Diverse (adj): "Various, varied, varying, sundry, all means of, different, differing, assorted, mixed, unlike, dissimilar, contrasting, miscellaneous, separate, several, distinct."
During the Sta. Rita Hills Wine Growers' Alliance Wine and Fire seminar earlier this month, wine writer and reviewer Josh Raynolds noted that experienced wine drinkers have "diverse" cellars because, over time, their palates change.
In their cellars, there's a bit of this, a bit of that. Sometimes: Lots of that, and none of this. Other bottles lie in wait, gathering dust, until they return to favor with the cellar master.
Why? Because the palates of prolific wine consumers evolve over time. What we loved back when, we don't necessarily even sip anymore.
Take my cellar: Therein lie about 10 bottles of cabernet sauvignons, zinfandels or red Bordeaux blends. All are more than five years old.
My palate currently tolerates only pinot noir, grenache, rosé or sauvignon blanc, so the heartier red wines — and all the other grape varietals bottled into wine — might as well not even be in my cellars.
Backstory: More than 30 years ago, a friend introduced me to red wine.
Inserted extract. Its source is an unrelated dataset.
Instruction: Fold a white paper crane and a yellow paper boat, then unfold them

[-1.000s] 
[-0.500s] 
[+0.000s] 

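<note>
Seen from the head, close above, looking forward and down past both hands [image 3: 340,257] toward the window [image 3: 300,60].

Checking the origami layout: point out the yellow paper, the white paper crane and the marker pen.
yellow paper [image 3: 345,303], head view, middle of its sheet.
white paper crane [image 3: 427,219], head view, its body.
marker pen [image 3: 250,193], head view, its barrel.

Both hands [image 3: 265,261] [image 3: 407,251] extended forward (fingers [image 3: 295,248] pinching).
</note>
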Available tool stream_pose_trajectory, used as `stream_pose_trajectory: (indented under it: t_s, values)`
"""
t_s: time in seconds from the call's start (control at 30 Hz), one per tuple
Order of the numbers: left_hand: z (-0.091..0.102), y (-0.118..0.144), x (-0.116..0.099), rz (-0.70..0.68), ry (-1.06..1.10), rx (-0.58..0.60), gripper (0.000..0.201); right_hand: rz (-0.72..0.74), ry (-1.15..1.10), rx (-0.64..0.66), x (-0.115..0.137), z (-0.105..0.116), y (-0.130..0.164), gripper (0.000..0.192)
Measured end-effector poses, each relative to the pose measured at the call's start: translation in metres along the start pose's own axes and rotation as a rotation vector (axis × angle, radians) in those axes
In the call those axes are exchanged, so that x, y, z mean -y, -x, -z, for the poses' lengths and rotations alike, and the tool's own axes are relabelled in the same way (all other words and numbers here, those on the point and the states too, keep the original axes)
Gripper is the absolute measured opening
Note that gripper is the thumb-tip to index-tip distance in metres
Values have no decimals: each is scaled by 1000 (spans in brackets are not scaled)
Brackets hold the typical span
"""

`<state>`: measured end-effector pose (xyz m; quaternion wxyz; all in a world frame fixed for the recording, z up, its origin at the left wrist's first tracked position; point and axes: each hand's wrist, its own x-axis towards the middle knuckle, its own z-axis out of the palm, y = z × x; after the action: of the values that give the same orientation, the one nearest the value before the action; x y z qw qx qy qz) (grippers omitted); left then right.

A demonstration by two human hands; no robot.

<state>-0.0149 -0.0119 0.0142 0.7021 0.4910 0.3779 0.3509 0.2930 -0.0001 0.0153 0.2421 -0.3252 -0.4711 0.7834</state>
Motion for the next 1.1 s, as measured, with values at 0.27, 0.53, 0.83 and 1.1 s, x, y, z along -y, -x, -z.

Across the board, the reds we consumed were cabernet sauvignon, and most of it hailed from Chile and Napa County.
Today, I couldn't swallow a big cabernet sauvignon, even were it paired with hard cheeses and chocolate, a hearty beef stew, and served before a roaring fire on a snowy night.
Or, as Sommelier Rick Bakas says: A wine drinker morphs from "Boone's Farm to chardonnay to buttery chardonnay, to chardonnay with acid, to Grand Cru chardonnay, and finally, to Champagne.
Not that buttery chardonnay is a bad thing, mind you, if that's what your palate appreciates.
Because your palate has taught you what to appreciate in a wine, and as long as you continue to taste wines, your palate will continue to say "yes" or "no" with every sip you take.
So trust that palate of yours, and it will never let you down.